The album begins well enough with “Long Time Coming.” It’s a dramatic song about overcoming darkness to reach the light. Smith sings her ass off and delivers a belting performance that impresses. The production has an immediate gravitas about it and grips the listener. While the production works really well in in this song and other moments on the album, this extra emphasis on the production is the ultimate detriment of the album. “Damn You For Breaking My Heart” is another highlight on the album, a cutting track about having a hard time getting over a breakup. Smith adds so many nice little details to give the story texture, such as trying to hook up with a stranger and then feeling the instant guilt because she can’t get over her ex.
“Put Me Back Together” feels like a mainstream play, but it’s an enjoyable enough song, as I find it easy to sing-a-long with. Smith delivers a fun vocal performance. I think this song would be easier to enjoy if the rest of the album was better though. “All Over Again” is another song that contemplates lost love and the what ifs of the relationship. It’s just fine. Neither good nor bad, as nothing about the production nor the vocal performance stands out. It feels like playlist filler and this certainly isn’t the last instance of this on the album. “I Don’t Want to Love You Anymore” is great with it’s stripped down, airy production that allows Smith’s voice to carry the story of the song. Despite this being another song about not wanting to love someone anymore, it’s Smith’s vocal performance that really sells the emotions of the song and makes it connectable.
The album’s title track centers around the concept of time, how things can change so fast and trying to enjoy the moment. I really enjoy the songwriting and Smith’s eloquent, yet nuanced approach to time. But man do I find the sound of the clock hands in the background to be annoying and distracting. I get the inclusion of it, but as soon as I hear this the first time it bugs me every time I hear it the rest of the song. It’s just not necessary and it takes away from what should be a great song. To make matters worse this leads right into the playlist filler portion of Supernova. “I Can’t” sounds like a generic B-cut from a (insert pop star from the 2010s) album. “Rare Bird” feels like it drags on and on, as Smith has nothing interesting to say in this love song. “Midnight in New York City” has a cool aesthetic, but the lyrics are completely forgettable.

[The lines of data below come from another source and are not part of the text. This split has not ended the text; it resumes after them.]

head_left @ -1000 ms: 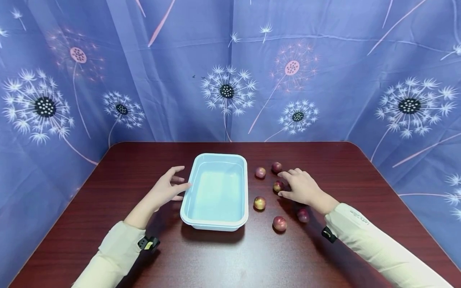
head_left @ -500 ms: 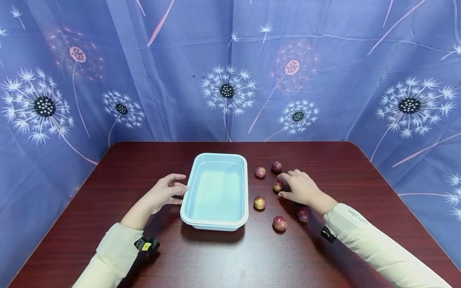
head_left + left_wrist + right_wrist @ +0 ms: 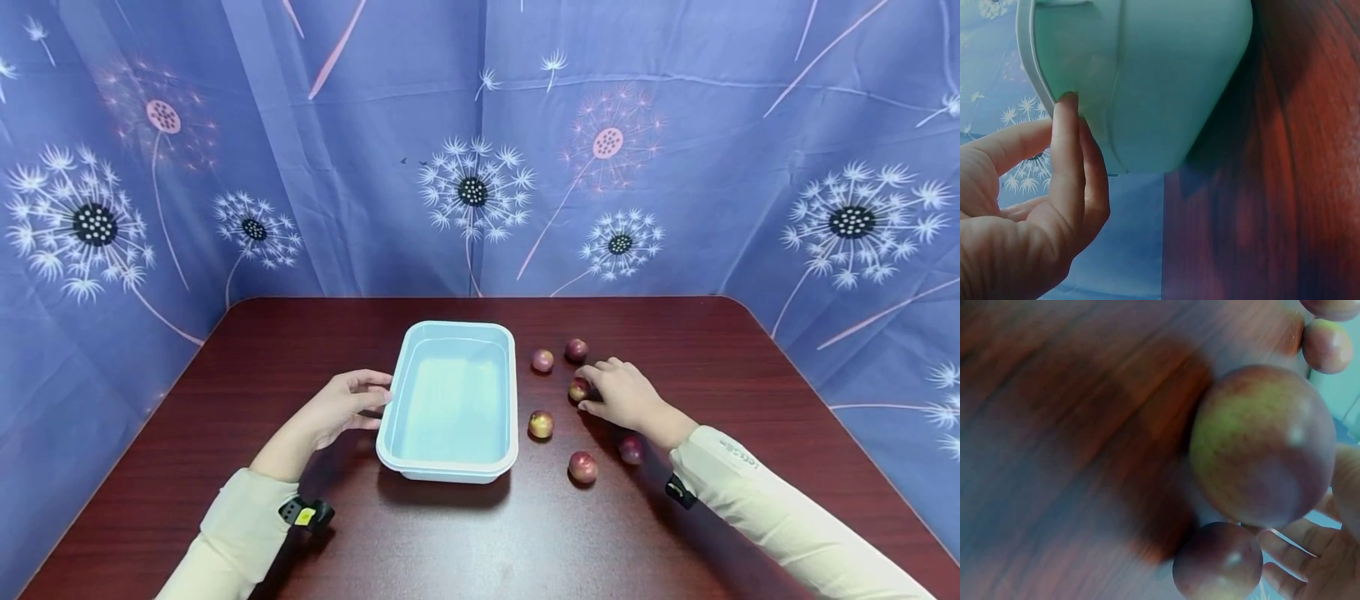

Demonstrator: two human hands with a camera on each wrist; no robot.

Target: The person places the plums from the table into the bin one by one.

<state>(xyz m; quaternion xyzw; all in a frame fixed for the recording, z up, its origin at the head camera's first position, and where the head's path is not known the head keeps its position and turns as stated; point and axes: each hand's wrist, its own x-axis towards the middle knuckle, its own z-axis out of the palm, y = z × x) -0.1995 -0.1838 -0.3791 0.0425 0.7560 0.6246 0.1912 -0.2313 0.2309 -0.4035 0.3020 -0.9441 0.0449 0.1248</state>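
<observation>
My left hand (image 3: 337,410) pinches the left rim of a light blue plastic basin (image 3: 450,467). In the left wrist view its fingertips press the basin's outer wall (image 3: 1160,81) just under the rim. On the right, my right hand (image 3: 624,395) has its thumb and fingers around a red-yellow plum (image 3: 577,390) on the table; the fingers partly cover it. Another plum (image 3: 632,450) lies below that wrist and looms large in the right wrist view. The basin holds nothing.
Two plums lie farther back, one pinkish (image 3: 542,361), one dark red (image 3: 576,350). A yellowish plum (image 3: 541,424) sits beside the basin, and a red plum (image 3: 582,468) lies nearer the front. A blue dandelion-print curtain (image 3: 360,208) hangs behind the brown table (image 3: 300,333).
My left fingers have drawn together onto the basin's rim. My right fingers have closed in slightly around the plum. The basin and the other plums have stayed in place.
</observation>
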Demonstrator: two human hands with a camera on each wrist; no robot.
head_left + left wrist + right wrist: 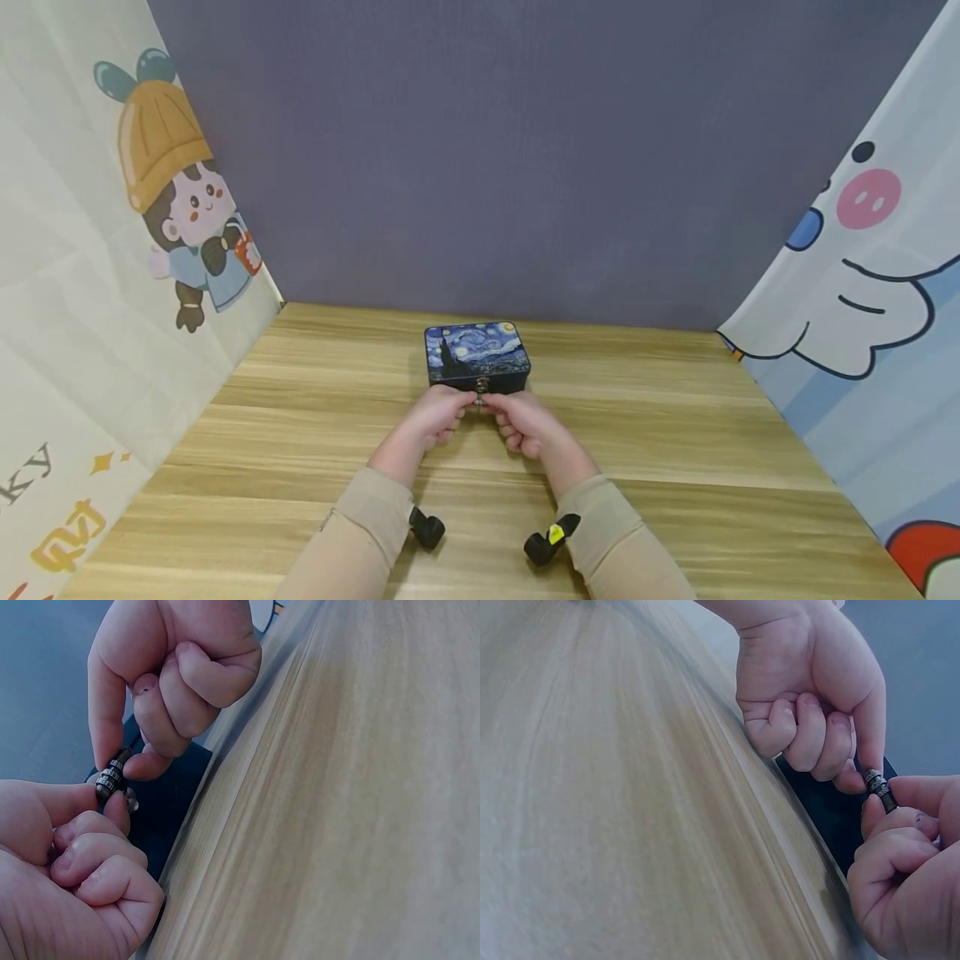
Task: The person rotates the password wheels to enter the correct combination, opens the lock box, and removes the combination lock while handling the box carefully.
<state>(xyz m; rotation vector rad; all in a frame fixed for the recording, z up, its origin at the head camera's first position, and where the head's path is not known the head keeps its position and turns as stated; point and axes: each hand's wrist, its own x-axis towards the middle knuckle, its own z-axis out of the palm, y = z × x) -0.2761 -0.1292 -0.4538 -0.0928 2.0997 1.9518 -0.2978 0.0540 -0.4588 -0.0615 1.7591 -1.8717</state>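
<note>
A dark tin box (477,352) with a starry night painting on its lid stands on the wooden table, lid down. At its front clasp (482,385) hangs a small combination lock (110,777) with ridged number dials. My left hand (442,414) pinches one end of the lock between thumb and forefinger, its other fingers curled into the palm. From the other side my right hand (527,421) pinches the opposite end (889,801) the same way. Both hands meet close in front of the box, whose front is partly hidden behind them.
The wooden table (315,400) runs back to a dark grey wall panel (480,150). Cartoon-printed sheets (67,208) hang along both sides. Small black wrist devices (427,528) stick out from both sleeves over the table.
</note>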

The monotony gets broken up on “Fly Away,” which is a fun love song. It’s catchy and the bounciness of the production gives it a lightness and carefree feel that fits the lyrics well. Although I would be remiss if I didn’t point out that this feels like a lesser version of “Contact High.” I really enjoy “Feel That Way” at first. It’s soulful, swelling with emotion and utilizes Smith’s vocals perfectly. But it goes too long, as at about the three minute mark Smith’s repetition of the hook makes it a frustrating listen. It’s very similar to how in hip-hop when an artist repeats the hook one too many times, crossing from fun and catchy into terrible ear worm territory. The album concludes with “Lonely Together,” an admirable attempt at a heartfelt love song. The soft piano play sets the mood for this type of song exactly the way you would want it. But just like so many other songs on the album, the lyrics don’t stand out enough for me.
The tale of the tape for Supernova is quite simple: this album focuses too much on flash and not enough on substance. Smith seemingly forgets about her greatest strength on this album and that’s her songwriting. It soared and impressed on Starfire. On this album the songwriting is so lifeless and it feels like so many themes are used multiple times and recycled. There are some bright spots on this album, but they’re dominated by what I would describe as run-of-the-mill pop rock moments for the most part. I never thought I would levy this kind of criticism toward a Caitlyn Smith album, but the songwriting just isn’t good enough. Supernova is ultimately just an okay album.